**REQUIRED WORK:** Would you print the material exactly, starting at its first line and ending at the line holding "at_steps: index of"?

**INPUT MATERIAL:**
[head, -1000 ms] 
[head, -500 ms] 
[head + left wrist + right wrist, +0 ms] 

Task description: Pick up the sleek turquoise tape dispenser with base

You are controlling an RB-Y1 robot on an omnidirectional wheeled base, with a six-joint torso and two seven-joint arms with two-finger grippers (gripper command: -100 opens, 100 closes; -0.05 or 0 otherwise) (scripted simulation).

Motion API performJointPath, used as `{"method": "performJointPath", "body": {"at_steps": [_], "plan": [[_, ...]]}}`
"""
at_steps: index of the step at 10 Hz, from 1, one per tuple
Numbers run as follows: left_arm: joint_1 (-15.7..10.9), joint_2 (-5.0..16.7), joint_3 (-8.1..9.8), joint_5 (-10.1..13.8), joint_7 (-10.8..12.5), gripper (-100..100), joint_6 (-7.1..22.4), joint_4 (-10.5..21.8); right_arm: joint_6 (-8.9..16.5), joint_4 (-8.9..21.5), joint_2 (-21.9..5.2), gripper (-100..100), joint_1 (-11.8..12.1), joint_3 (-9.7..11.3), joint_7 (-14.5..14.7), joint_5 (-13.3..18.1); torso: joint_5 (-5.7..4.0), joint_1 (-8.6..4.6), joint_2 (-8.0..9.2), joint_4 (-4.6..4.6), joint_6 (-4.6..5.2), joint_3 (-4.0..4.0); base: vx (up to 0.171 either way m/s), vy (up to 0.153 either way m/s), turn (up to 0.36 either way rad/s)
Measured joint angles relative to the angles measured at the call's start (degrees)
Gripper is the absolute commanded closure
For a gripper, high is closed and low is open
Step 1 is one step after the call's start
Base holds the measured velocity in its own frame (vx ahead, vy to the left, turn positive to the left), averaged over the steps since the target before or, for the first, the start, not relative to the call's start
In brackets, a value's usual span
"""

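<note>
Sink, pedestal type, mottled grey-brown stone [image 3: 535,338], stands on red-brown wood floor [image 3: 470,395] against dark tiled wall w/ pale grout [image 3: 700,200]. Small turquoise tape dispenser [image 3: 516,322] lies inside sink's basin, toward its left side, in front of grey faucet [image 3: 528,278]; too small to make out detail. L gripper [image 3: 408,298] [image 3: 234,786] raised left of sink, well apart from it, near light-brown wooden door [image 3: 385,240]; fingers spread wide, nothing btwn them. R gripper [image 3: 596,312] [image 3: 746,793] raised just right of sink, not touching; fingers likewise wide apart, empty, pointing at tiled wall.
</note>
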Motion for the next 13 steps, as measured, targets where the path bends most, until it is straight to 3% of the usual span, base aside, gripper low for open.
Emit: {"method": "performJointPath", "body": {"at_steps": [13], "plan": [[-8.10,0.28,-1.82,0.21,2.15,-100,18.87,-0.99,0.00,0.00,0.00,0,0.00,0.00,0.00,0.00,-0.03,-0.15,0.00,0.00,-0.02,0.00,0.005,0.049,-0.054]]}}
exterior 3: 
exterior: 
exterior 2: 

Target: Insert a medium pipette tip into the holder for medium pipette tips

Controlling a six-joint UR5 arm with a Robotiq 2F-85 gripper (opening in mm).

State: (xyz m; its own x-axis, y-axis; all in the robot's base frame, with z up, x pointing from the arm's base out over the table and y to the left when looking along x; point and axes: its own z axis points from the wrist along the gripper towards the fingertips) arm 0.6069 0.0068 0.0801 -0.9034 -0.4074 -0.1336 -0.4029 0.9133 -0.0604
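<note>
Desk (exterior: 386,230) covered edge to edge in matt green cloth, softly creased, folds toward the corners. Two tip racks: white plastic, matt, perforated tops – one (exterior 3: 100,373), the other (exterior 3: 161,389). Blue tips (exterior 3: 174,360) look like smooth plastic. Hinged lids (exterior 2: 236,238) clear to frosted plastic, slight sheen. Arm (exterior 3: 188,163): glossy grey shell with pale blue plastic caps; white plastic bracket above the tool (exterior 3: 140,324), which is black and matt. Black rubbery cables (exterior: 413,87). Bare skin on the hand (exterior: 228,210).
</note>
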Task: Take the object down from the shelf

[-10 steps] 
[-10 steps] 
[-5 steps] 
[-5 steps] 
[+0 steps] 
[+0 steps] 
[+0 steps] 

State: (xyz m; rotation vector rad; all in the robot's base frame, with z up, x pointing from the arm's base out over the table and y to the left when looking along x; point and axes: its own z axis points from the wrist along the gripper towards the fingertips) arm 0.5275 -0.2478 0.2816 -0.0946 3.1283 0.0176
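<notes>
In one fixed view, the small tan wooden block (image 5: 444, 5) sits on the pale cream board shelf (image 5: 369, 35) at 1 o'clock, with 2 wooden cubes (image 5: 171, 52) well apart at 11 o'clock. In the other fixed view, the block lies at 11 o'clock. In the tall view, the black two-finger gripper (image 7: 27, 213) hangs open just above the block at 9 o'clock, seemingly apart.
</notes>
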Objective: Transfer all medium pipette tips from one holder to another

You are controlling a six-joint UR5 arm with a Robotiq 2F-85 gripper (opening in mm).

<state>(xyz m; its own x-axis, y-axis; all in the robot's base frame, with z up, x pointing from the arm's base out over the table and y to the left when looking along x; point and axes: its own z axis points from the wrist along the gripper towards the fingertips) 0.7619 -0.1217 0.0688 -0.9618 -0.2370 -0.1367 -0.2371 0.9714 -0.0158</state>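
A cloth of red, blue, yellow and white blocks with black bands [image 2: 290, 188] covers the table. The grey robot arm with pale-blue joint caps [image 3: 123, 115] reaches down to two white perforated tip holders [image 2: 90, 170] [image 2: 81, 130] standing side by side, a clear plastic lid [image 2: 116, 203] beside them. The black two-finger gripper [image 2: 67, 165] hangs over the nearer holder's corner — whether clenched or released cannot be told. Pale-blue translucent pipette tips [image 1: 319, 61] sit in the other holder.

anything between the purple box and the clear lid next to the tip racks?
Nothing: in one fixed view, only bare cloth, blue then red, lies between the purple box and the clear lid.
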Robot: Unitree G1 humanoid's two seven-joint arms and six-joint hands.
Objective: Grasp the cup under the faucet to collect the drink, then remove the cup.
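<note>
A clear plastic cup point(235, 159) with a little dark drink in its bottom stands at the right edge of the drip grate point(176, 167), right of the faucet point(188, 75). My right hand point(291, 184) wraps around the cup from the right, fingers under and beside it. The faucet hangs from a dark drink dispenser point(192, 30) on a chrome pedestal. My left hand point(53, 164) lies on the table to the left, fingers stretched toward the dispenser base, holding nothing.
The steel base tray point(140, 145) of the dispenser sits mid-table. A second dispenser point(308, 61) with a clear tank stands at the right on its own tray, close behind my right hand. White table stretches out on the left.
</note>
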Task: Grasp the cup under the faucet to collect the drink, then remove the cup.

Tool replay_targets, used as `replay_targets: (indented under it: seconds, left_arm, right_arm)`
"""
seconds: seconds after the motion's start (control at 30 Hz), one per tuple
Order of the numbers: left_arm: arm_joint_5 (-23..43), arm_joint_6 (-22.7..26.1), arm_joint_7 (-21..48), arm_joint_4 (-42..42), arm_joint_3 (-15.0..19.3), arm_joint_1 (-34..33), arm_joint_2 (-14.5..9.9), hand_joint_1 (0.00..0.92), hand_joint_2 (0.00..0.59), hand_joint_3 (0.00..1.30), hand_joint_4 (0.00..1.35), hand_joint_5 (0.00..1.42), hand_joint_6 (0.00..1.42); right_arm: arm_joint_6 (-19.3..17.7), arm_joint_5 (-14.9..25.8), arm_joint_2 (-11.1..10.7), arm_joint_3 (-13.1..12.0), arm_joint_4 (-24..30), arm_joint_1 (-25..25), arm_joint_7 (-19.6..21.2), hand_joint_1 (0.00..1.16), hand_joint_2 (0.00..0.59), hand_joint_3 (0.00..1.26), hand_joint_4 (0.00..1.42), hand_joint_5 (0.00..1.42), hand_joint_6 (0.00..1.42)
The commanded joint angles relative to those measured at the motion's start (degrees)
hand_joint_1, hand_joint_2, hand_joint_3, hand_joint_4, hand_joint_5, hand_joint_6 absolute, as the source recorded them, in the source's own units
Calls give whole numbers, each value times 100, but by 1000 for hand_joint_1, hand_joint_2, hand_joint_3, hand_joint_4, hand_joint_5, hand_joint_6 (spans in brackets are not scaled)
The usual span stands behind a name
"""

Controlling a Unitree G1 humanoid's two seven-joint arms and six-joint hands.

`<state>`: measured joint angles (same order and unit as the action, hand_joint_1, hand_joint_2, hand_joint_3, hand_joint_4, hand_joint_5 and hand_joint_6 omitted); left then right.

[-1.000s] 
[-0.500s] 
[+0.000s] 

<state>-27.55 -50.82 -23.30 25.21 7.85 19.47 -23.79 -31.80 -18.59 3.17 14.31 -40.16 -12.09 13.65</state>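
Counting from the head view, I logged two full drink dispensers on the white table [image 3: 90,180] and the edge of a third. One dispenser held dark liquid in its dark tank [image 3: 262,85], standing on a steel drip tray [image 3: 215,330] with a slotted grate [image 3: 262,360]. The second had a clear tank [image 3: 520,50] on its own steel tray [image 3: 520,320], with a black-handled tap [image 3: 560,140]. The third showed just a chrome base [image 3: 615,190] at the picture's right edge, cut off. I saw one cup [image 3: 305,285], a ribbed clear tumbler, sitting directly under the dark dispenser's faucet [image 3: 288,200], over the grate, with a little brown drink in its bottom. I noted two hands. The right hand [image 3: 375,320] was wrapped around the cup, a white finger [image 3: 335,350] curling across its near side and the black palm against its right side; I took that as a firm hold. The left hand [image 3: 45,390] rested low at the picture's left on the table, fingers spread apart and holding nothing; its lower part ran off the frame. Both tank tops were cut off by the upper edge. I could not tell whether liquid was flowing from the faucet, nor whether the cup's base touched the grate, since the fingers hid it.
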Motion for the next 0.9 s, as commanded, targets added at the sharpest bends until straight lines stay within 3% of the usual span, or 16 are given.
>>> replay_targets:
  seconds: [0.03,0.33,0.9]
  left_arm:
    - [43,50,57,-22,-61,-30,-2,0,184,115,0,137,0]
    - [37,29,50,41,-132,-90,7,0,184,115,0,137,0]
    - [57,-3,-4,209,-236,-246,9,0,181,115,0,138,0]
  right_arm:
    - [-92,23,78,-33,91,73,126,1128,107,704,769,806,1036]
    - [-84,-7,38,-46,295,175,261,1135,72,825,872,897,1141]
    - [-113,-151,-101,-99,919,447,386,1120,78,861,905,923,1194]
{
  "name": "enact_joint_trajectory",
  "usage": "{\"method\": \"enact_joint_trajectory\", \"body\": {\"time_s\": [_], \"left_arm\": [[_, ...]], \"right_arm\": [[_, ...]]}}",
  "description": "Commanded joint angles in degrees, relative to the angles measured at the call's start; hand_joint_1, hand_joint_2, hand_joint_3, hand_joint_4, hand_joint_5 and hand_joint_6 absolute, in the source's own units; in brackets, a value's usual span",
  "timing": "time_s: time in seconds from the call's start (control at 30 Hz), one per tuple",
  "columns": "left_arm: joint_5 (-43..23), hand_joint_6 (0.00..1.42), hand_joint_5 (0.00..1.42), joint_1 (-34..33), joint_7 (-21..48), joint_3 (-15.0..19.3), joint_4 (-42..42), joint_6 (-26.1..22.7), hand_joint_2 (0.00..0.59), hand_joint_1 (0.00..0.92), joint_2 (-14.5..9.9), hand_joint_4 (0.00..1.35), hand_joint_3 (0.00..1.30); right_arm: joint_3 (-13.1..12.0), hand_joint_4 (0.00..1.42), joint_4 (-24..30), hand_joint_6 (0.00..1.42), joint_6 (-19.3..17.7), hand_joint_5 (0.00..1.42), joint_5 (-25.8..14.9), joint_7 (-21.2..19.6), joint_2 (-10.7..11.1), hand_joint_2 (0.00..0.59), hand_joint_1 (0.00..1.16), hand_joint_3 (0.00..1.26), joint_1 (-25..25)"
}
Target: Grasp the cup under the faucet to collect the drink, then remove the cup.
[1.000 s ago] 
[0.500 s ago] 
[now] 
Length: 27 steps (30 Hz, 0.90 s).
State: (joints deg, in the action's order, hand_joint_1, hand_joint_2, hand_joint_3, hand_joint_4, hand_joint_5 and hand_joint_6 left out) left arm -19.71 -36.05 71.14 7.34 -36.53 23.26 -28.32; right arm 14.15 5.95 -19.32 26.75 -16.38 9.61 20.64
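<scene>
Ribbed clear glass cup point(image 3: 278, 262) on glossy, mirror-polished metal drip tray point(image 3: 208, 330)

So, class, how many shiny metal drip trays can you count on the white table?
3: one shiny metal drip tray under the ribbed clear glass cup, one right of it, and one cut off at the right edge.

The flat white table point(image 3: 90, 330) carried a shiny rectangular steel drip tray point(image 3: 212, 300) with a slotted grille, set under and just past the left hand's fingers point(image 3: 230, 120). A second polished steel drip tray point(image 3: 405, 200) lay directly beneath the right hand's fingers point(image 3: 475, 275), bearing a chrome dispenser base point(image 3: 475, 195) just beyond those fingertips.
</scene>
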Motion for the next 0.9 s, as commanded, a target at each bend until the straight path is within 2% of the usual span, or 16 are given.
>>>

**WRITTEN ANSWER:**
[head, -1000 ms] 
[head, -500 ms] 
[head + left wrist + right wrist, +0 ms] 

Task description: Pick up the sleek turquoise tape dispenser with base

You are controlling an RB-Y1 robot on an omnidirectional wheeled base, with a six-joint torso and two seven-joint arms with two-finger grippers (gripper command: -100 opens, 100 closes; -0.05 or 0 otherwise) (scripted simulation).

Motion API performJointPath, used as `{"method": "performJointPath", "body": {"at_steps": [_], "plan": [[_, ...]]}}`
"""
at_steps: index of the step at 10 Hz, from 1, one per tuple

There's no more to this exercise.